── Supplied information

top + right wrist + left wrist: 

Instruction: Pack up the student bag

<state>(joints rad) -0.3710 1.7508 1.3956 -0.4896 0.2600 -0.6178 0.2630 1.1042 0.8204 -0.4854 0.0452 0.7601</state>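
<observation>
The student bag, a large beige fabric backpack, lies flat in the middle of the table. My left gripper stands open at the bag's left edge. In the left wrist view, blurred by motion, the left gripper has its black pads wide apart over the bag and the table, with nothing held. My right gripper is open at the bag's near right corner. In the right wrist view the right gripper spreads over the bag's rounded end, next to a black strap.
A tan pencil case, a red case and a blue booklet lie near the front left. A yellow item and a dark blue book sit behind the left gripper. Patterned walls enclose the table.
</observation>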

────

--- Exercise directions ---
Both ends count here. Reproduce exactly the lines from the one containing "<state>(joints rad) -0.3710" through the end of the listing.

--- Solution for this problem ---
<state>(joints rad) -0.3710 1.7508 1.3956 -0.4896 0.2600 -0.6178 0.2630 1.1042 0.8204 -0.4854 0.0452 0.7601</state>
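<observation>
The student bag, a large beige fabric backpack, lies flat in the middle of the table. My left gripper stands open at the bag's left edge. In the left wrist view, blurred by motion, the left gripper has its black pads wide apart over the bag and the table, with nothing held. My right gripper is open at the bag's near right corner. In the right wrist view the right gripper spreads over the bag's rounded end, next to a black strap.
A tan pencil case, a red case and a blue booklet lie near the front left. A yellow item and a dark blue book sit behind the left gripper. Patterned walls enclose the table.
</observation>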

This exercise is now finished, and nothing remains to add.